Open johnynek opened 7 years ago

johnynek commented 7 years ago

This is a vague idea, but we could make a scalding macro annotation, such as:

@scalding
class MyJob(foo: Args) extends Job(args) {

}

Which could do some standard transformation of the code so that a lot of common gotchas are fixed. For instance, we could move any case classes defined inside out of the Job. We could make all val into lazy val which will almost certainly not hurt perf, but may improve serializability. We could move all the constructor code into a method:

class Foo(args: Args) extends Job(args) {
  baz
}
// becomes
class Foo(args: Args) extends Job(args) {
  private[this] def init() = {
    baz
  }
  init()
}

so that we avoid making member fields with any local vals (which might improve serialization). (we would probably have to handle override separately, but that seems tractable since people almost never, and should probably never override anything but config and next in a Job.
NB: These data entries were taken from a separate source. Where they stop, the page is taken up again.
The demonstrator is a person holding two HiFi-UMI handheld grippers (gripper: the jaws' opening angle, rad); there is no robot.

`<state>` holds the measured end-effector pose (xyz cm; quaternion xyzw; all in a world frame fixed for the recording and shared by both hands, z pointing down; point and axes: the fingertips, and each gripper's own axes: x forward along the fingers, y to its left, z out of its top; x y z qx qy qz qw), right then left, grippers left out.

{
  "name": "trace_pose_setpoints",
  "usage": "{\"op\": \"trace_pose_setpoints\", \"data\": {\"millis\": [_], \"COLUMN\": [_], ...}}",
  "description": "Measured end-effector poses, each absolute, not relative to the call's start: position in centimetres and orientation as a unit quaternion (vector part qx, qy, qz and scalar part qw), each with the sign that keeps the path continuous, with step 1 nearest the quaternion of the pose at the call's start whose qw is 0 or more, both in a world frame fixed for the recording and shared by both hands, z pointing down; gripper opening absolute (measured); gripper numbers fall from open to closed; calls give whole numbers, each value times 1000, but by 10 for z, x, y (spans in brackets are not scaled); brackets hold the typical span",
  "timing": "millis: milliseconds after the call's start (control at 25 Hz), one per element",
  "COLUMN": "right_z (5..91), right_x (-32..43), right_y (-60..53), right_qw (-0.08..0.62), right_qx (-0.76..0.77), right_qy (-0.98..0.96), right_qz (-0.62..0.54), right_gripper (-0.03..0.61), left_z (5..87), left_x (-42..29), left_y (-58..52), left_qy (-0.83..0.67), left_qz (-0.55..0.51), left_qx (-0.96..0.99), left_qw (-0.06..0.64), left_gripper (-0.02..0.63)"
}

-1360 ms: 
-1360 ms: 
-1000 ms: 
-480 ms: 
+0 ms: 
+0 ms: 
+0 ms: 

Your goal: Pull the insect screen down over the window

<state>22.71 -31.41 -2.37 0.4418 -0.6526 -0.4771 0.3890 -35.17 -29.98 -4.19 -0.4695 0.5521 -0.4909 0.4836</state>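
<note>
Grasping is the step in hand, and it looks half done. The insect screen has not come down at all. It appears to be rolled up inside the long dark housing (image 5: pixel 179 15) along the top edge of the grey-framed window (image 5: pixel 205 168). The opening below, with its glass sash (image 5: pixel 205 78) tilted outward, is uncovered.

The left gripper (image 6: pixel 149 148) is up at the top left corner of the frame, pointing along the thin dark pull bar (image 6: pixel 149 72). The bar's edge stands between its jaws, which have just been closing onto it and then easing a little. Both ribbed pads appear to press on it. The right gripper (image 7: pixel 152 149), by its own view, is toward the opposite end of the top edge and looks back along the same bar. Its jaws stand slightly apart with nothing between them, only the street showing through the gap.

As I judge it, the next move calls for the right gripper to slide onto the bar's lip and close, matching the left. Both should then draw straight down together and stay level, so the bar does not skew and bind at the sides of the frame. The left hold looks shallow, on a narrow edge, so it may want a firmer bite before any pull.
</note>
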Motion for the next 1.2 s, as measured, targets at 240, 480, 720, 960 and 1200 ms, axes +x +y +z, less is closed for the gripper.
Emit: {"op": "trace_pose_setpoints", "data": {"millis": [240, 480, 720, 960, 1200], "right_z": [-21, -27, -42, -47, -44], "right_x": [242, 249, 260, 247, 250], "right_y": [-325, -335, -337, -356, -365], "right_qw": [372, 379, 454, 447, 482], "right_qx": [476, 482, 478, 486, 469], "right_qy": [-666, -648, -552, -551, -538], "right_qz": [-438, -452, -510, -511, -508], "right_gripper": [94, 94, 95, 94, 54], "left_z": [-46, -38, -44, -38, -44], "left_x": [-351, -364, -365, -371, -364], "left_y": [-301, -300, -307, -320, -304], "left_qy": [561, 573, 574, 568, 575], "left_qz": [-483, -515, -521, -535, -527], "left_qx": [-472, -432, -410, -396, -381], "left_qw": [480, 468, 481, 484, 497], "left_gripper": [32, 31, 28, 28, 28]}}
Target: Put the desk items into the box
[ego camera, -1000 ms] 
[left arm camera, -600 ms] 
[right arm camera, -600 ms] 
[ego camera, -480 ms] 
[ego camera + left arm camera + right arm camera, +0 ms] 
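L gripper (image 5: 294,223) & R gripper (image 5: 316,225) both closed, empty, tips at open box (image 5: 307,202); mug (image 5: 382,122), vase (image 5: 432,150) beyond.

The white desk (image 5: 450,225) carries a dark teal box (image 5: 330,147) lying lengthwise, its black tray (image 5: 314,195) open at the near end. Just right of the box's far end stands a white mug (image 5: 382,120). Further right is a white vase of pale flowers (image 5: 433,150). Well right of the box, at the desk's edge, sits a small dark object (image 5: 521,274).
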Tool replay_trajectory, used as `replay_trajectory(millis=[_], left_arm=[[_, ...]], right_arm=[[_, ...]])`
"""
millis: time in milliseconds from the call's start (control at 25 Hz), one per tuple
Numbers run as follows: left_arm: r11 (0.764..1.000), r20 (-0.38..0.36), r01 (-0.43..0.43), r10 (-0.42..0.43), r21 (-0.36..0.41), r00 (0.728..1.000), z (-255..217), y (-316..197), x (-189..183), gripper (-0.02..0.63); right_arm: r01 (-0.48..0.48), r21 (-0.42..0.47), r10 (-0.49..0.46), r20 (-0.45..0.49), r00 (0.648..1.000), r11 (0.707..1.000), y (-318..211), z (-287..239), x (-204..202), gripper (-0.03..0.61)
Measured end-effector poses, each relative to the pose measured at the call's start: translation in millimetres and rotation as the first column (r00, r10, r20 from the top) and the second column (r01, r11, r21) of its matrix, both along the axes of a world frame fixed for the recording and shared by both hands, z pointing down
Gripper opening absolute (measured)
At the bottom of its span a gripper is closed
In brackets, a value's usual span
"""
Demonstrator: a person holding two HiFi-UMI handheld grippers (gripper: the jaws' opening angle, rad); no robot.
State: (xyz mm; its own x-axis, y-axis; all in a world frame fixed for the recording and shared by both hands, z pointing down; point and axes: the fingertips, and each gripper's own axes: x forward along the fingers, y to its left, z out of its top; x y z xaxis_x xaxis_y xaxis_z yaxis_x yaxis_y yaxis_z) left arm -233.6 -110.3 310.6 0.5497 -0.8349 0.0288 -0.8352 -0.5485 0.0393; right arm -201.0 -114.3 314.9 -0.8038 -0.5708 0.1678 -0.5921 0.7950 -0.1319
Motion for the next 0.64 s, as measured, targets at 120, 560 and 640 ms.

There are probably other ideas.

thoughts?

cc @sritchie @ianoc @piyushnarang @isnotinvain

johnynek commented 7 years ago

We could also look through all the types at compile time and build a list of tokens statically.

We could also have different arguments to the macro that might turn on compile time requirements for OrderedSerialization or similar.

ianoc commented 7 years ago

It seems like an intresting project, probably a decent bit of work. But a good experiment. Quantifying the win from the perf aspect seems tough enough too.

(personally since I use execution ~exclusively, it doesn't really effect me -- could be a decent win for twitter though if it could mostly drop in to apply across jobs)

piyushnarang commented 7 years ago

This sounds pretty cool. Some of the transformations you're proposing are useful and we have occasionally run into them. Our usage of Job vs Execution is split (not sure off the top of my head what the breakdown is) but we do have a fair number of users on Execution now.